As we can see, MySQL 5.5.8 comes with great improvements and scalability fixes. Adding up all the new features, you have a great release. However, there is one area I want to touch on in this post. At Percona, we consider it important not only to have the best peak performance, but also stable and predictable performance. I refer you to Peter’s post, Performance Optimization and Six Sigma.

In Percona Server (and actually even before that, in percona-patches builds for 5.0), we added adaptive checkpoint algorithms, and later the InnoDB-plugin included an implementation of  “adaptive flushing”. This post shows the differences between them and MySQL.

The post also answers the question of whether we are going to have releases of Percona Server/XtraDB based on the MySQL 5.5 code line. The answer: Yes, we are. My benchmarks here are based on Percona Server 5.5.7. (You can get the source code from lp:~percona-dev/percona-server/5.5.7 , but it is very beta quality at the moment.)


For this post, I made tpcc-runs on our Dell PowerEdge R900 box, using RAID10 over 8 disks and a FusionIO 320GB MLC card.

First,  the results for tpcc-mysql, 500w (around 50GB of data) on RAID10. I used innodb_buffer_pool_size=24G, innodb_log_file_size=2000M (innodb_log_files_in_group=2), and innodb_flush_log_at_trx_commit=2. Also, innodb_adaptive_flushing (ON) / innodb_adaptive_checkpoint (estimate) were the default values.

The raw results, full config files, and scripts are in our Benchmarks Wiki.

The graphical result below shows the throughput on the server over 8 hours. (Yes, 8 hours, to show MySQL performance over a long time period. It is not a short, 5-minute exercise.)

Although it takes a decent time for the Percona Server results to stabilize, for MySQL 5.5.8 we have regular dips (3 times per hour) from 24900 NOTPM to 17700 NOTPM (dips of around 30%).

Next, the second run on the FusionIO card. There I should say that we were not able to get stable results with the existing adaptive_checkpoint or adaptive_flushing algorithms. So, Yasufumi invested a lot of research time and came up with the new innodb_adaptive_checkpoint=”keep_average” method. This method requires setting innodb_flush_neighbor_pages=0 , to disable flushing of neighborhood pages (not available in MySQL 5.5.8). The problem with flushing neighborhood pages is that it makes an exact calculation of how many pages were handled impossible. The flushing neighborhoods feature was created as an optimization for hard drives, since InnoDB tries to combine writing as many pages as possible into a single sequential write, which means that a single I/O may have a size of 32K, 64K, 96K, …, etc. And again, that makes a prediction of how many I/O operations there are impossible. Furthermore, this optimization is not needed for flash devices, like FusionIO or Virident cards.

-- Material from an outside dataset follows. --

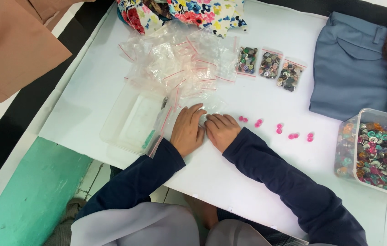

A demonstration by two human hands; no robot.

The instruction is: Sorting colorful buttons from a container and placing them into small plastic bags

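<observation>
Both forearms in dark blue sleeves are reaching in from the near edge of the white counter [230, 173], converging so the two hands are lying side by side, palms down. The left hand [187, 129] and the right hand [221, 130] are pressing on a small clear zip bag [211, 108]; the fingers [196, 112] are lying nearly flat and together, and whether they are pinching it I cannot tell. Just right of the right hand, pink buttons [277, 129] are sitting in pairs in a loose row; a sweeping sleeve could scatter them. At the right edge a clear tub of mixed buttons [380, 155] is standing. Left of the hands a clear tray [132, 119] is lying. Farther off, a heap of empty bags [179, 61] could slide, beside three filled button bags [270, 66]
</observation>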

An additional optimization we have for SSDs is big log files. For this run, I used innodb_log_file_size=4G (innodb_log_files_in_group=2) for Percona Server. That gave 8GB in total size for log files (MySQL 5.5.8 has a 4GB limit). In additional to increasing log_size we added option innodb_log_block_size which allows to change IO block size for logs files. Default is 512 bytes, in test with FusionIO I use 4096 bytes, to align IO with internal FusionIO size.

You can see that MySQL 5.5.8 has periodic drops here, too. The margin between Percona Server and MySQL is about 2500-2800 NOTPM (~15% difference).

MySQL 5.5.8 now has features related to having several buffer pool instances that are supposed to fix the buffer pool scalability issue. Let’s see how MySQL performance changes for the last workload if we set innodb_buffer_pool_instances=8 or 16.

As you see, having several buffer pools makes the dips deeper and longer. It seems that for Percona Server the best choice is innodb_buffer_pool_instances=1, as we implemented buffer pool scalability in a different way.

UPDATE
By request from commenter I put also results with different innodb_io_capacity for MySQL 5.5.8. It is 500 ( which I used in benchmarks above), 4000 and 20000.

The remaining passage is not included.